Procédure devant la cour :
Par une requête, enregistrée le 24 septembre 2020, M. B..., représenté par Me D..., demande à la cour :
1°) d'annuler le jugement du tribunal administratif de Nantes du 31 août 2020 ;
2°) d'annuler l'arrêté du 26 juin 2020 par lequel le préfet de Maine-et-Loire a décidé son transfert aux autorités allemandes, responsables de l'examen de sa demande d'asile, ainsi que l'arrêté du même jour l'assignant à résidence pour une durée de 45 jours ;
3°) de condamner l'Etat au paiement de la somme de 1 500 euros à verser à son conseil, sur le fondement des dispositions combinées de l'article L. 761-1 du code de justice administrative et de l'article 37 de la loi n° 91-647 du 10 juillet 1991.
Il soutient que :
En ce qui concerne la décision de transfert :
- l'Allemagne n'a toujours été pour lui qu'un pays de transit, il n'a jamais voulu former sa demande d'asile en Allemagne ;
- lors de son séjour en Allemagne, il a été agressé par la communauté " Mouride ", de sorte qu'il craint de nouvelles représailles en cas de retour sur le territoire allemand ;
- il parle couramment le français et absolument pas l'allemand.

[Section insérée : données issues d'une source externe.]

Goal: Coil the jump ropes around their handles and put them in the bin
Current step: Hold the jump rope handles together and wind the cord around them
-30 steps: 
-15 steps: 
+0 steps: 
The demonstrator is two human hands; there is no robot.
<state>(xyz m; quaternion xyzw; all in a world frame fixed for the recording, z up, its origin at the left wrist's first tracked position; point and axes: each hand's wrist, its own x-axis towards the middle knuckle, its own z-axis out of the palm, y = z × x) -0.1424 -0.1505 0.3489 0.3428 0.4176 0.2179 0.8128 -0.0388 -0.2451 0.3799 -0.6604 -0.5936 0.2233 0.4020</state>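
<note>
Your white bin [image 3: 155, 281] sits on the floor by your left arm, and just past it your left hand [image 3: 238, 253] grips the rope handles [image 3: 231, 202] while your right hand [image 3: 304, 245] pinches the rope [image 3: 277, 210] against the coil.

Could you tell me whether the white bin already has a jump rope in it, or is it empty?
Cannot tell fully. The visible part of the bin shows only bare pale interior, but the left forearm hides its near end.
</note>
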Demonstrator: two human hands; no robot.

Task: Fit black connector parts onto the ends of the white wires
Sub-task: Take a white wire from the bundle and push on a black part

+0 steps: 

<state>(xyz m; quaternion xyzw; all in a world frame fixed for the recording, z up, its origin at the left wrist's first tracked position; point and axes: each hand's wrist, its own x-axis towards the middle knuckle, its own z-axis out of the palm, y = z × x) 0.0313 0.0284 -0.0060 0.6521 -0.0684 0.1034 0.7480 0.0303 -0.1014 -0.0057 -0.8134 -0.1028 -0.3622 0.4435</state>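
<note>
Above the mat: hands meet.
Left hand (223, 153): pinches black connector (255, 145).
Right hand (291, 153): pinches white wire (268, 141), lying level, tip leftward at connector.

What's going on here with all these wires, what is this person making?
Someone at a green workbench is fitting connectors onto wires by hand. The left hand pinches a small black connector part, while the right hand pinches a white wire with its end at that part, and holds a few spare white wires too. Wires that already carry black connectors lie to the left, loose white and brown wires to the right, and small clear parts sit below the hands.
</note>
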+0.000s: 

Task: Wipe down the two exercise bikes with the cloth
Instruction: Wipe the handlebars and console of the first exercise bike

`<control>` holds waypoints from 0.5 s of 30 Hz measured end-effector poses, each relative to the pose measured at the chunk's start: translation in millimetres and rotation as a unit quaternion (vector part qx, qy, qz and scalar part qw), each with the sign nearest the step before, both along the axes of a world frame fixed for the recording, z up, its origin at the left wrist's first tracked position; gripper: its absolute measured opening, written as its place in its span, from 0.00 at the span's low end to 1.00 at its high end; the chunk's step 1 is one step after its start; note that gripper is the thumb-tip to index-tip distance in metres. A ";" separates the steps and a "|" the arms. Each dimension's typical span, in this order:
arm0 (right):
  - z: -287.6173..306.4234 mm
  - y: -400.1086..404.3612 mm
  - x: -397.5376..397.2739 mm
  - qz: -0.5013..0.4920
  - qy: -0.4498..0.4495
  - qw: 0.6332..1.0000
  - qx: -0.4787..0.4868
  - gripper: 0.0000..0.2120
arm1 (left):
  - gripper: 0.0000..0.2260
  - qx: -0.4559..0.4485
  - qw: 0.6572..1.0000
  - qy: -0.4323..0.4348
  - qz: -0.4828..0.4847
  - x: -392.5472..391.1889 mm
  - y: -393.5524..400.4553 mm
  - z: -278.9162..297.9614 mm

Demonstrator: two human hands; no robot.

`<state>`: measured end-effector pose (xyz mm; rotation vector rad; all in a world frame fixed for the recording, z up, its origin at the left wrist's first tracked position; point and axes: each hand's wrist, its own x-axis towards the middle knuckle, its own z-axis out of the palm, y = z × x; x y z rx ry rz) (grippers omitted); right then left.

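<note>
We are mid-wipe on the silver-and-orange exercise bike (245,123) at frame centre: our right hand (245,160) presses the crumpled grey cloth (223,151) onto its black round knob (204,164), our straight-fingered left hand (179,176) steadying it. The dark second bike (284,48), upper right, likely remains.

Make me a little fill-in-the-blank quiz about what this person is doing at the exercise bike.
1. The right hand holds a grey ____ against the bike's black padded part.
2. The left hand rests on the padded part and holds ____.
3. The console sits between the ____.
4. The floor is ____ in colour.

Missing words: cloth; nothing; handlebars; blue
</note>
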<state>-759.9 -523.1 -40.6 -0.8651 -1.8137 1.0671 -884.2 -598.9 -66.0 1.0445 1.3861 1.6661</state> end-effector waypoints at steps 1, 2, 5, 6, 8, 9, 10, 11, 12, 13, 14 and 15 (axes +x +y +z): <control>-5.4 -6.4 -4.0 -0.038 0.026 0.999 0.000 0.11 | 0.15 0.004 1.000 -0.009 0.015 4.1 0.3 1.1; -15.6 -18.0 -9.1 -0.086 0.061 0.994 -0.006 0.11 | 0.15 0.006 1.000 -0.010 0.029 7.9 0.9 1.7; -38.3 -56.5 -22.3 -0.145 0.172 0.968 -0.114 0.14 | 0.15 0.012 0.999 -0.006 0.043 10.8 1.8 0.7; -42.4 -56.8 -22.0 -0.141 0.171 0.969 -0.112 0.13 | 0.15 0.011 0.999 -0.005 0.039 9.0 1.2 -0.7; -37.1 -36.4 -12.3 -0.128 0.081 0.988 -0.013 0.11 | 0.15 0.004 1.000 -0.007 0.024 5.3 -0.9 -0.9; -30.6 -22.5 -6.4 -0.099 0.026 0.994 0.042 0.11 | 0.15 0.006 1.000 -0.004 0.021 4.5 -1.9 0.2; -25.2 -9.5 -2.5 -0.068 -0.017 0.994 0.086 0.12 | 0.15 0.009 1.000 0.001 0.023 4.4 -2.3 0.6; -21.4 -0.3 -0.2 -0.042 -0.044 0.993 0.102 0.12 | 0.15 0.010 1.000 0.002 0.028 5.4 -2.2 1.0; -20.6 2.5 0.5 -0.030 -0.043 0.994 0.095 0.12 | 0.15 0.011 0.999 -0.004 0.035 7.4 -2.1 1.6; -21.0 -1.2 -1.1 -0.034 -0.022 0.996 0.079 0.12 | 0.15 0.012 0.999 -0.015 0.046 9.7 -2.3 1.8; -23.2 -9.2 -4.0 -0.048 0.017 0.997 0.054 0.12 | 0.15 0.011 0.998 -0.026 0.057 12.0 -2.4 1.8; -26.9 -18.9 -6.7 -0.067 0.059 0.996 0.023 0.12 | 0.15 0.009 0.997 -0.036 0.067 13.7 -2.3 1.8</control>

En ce qui concerne la décision d'assignation à résidence :
- il n'y a pas de perspective raisonnable d'exécution de la mesure en l'espèce ;
- la fréquence de pointage qui lui est imposée ne se justifie pas puisqu'il n'a aucune raison de quitter la France ;
- il justifie d'un suivi psychiatrique, problème de santé qui le fragilise au quotidien.
Par un mémoire en défense, enregistré le 23 octobre 2020, le préfet de Maine-et-Loire conclut au rejet de la requête.
Il soutient que les moyens soulevés par le requérant ne sont pas fondés.
M. B... a été admis au bénéfice de l'aide juridictionnelle totale par une décision du 19 octobre 2020.
Vu la lettre du 8 mars 2021 par laquelle les parties ont été informées, en application de l'article R. 611-7 du code de justice administrative, que la cour était susceptible de soulever d'office un moyen d'ordre public tiré du non-lieu à statuer sur les conclusions de la requête tendant à l'annulation de l'arrêté de transfert en raison de l'expiration du délai de 6 mois prévu au 1 de l'article 29 du règlement n° 604/2013 du 26 juin 2013.
Vu la réponse au moyen d'ordre public présentée par le préfet de Maine-et-Loire, enregistrée le 8 mars 2021.
Vu les autres pièces du dossier.
Vu :
- la convention européenne de sauvegarde des droits de l'homme et des libertés fondamentales ;
- le règlement (UE) n° 604/2013 du parlement européen et du conseil du 26 juin 2013 ;
- le code de l'entrée et du séjour des étrangers et du droit d'asile ;
- la loi n° 91-647 du 10 juillet 1991, relative à l'aide juridique ;
- le code de justice administrative.
Le président de la formation de jugement a dispensé le rapporteur public, sur sa proposition, de prononcer des conclusions à l'audience.
Les parties ont été régulièrement averties du jour de l'audience.
Le rapport de M. A... a été entendu au cours de l'audience publique.
Considérant ce qui suit :
1. M. B..., ressortissant malien, est entré irrégulièrement sur le territoire français le 6 janvier 2020 selon ses déclarations. Il a sollicité son admission au séjour au titre de l'asile auprès de la préfecture de Maine-et-Loire le 19 juin 2020. Après examen de ses empreintes et consultation du fichier Eurodac, il a été constaté que l'intéressé avait précédemment déposé une demande d'asile en Allemagne. Les autorités allemandes ont été saisies, le 19 juin 2020, d'une demande de reprise en charge de M. B.... Elles ont accepté expressément leur responsabilité le 24 juin 2020, sur le fondement de l'article 18-1-d du règlement n° 604/2013/UE du 26 juin 2013. Le préfet de Maine-et-Loire a alors décidé de transférer M. B... aux autorités allemandes et de l'assigner à résidence par deux arrêtés du 26 juin 2020. Par sa requête visée ci-dessus, M. B... relève appel du jugement du 31 août 2020 par lequel le magistrat désigné du tribunal administratif de Nantes a rejeté sa demande tendant à l'annulation des arrêtés du 26 juin 2020.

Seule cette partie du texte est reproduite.